The marquise, entering suddenly, had thrown herself upon Sophie's neck with such impetuous affection that Charles Dutertre could not distinguish the features of the stranger, but when, at Madame Dutertre's last words, the newly arrived friend turned toward him, he felt a sudden strange impression,—an impression so positive that, for a few minutes, he, like his wife, forgot the vindictive speech of M. Pascal.

What Charles Dutertre felt at the sight of Madeleine was a singular mixture of surprise, admiration, and almost distress, for he experienced a sort of indefinable remorse at the thought of being in that critical moment accessible to any emotion except that which pertained to the ruin which threatened him and his family.

The Marquise de Miranda would hardly, at first sight, seem capable of making so sudden and so deep an impression. Quite tall in stature, her form and waist were completely hidden under a large mantle of spring material which matched that of her dress, whose long, trailing folds scarcely permitted a view of the extremity of her little boot. It was the same with her hands, which were almost entirely concealed by the sleeves of her dress, which she wore, as was her custom, long and floating. A little hood made of crape, as white as snow, formed a framework for her distinctly oval face, and set off the tint of her complexion, for Madeleine had that dull, pale flesh-colour so often found in brunettes of a pronounced type, with large, expressive blue eyes fringed with lashes as black as her eyebrows of jet, while, by a bewitching contrast, her hair, arranged in a mass of little curls, à la Sevigné, was of that charming and delicate ash-blonde which Rubens makes flow like waves upon the shoulders of his fair naiads.

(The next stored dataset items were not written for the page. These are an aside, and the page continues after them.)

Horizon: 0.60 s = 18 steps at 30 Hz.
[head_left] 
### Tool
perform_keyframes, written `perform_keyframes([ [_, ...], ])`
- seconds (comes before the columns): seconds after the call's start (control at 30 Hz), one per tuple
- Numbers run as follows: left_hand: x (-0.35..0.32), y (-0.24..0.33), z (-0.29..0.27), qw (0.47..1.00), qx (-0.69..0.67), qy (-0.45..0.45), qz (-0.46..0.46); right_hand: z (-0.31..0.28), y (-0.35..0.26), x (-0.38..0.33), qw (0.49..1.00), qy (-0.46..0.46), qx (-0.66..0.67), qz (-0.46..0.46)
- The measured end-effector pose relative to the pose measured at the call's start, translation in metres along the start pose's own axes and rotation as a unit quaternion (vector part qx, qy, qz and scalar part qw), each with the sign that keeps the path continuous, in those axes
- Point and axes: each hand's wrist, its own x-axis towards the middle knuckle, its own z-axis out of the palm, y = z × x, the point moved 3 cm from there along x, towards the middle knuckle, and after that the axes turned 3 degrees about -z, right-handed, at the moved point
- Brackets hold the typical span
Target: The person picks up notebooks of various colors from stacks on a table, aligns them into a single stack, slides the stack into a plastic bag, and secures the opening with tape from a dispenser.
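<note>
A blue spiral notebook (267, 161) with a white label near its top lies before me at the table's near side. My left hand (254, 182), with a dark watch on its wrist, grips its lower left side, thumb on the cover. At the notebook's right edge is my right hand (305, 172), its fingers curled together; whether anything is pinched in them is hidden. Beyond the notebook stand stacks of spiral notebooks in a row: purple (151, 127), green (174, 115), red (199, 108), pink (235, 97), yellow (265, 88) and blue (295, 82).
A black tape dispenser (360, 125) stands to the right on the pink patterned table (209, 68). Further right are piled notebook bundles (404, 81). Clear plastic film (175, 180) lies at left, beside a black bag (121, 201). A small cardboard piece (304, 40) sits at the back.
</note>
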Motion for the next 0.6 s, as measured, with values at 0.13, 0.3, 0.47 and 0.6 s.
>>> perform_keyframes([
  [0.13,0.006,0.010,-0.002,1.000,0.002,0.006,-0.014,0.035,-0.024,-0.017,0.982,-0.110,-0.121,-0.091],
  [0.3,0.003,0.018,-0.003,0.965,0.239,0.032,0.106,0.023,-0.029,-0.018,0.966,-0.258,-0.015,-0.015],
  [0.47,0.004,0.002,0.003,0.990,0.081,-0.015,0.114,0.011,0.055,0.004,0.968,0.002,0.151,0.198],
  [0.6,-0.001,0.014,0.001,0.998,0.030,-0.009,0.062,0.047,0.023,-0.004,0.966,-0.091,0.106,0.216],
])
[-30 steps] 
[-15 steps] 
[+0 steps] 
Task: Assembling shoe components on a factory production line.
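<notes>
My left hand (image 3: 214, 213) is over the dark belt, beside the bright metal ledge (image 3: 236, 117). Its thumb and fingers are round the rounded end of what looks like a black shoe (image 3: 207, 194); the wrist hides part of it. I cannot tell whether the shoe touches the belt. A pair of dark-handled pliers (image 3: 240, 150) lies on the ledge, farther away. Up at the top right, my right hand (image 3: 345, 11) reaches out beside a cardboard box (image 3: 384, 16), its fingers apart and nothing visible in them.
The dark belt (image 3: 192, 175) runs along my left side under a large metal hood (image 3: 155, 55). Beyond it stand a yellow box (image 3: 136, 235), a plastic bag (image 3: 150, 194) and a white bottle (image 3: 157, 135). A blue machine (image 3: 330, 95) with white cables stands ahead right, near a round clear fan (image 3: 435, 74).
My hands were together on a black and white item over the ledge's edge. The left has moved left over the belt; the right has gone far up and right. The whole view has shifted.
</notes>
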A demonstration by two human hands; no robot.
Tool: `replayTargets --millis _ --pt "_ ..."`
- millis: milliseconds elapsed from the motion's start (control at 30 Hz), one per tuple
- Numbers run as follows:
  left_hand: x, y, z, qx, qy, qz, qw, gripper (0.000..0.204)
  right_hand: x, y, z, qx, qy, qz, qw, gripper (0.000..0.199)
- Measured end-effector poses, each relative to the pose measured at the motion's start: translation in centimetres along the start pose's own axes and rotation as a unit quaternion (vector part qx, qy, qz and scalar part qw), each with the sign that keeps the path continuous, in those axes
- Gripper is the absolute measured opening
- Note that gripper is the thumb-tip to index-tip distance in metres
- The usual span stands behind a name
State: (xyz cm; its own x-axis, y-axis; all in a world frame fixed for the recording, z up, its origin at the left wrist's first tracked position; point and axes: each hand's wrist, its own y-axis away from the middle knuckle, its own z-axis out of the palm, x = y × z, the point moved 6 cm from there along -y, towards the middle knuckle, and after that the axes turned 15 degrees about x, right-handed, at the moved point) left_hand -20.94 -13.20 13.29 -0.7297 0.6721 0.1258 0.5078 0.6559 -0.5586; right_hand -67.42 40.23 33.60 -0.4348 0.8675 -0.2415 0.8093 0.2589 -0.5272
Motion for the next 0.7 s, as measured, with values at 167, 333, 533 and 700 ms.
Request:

This pallid complexion, these blue eyes, these black eyebrows and blonde hair, gave to Madeleine's physiognomy a very fetching attraction; her ebony lashes were so thick, so closely set, that one might have said—like the women of the East, who by this means impart a passionate and at the same time an enervated expression to their faces—she painted with black the under part of her eyelids, almost always partially closed over their large azure-coloured pupils; her pink nostrils, changing and nervous, dilated on each side of a Greek nose exquisite in its contour; while her lips, of so warm a red that one might almost see the blood circulate under their delicate epidermis, were full but clear cut, and a little prominent, like those of an antique Erigone, and sometimes under their bright coloured edges one could see the beautiful enamel of her teeth.

But why continue this portrait? Will there not be always, however faithful our description, however highly coloured it may be, as immeasurable a distance between that and the reality as exists between a painting and a living being? It would be impossible to make perceptible that atmosphere of irresistible attraction, that magnetism, we might say, which emanated from this singular creature. That which in others would have produced a neutralising effect, seemed in her to increase her fascinations a hundredfold. The very length and amplitude of her garments, which, without revealing the contour of her figure, allowed only a sight of the end of her fingers and the extremity of her boot, added a charm to her. In a word, if the chaste drapery which falls at the feet of an antique muse, of severe and thoughtful face, enhances the dignity of her aspect, a veil thrown over the beautiful form of the Venus Aphrodite only serves to excite and inflame the imagination.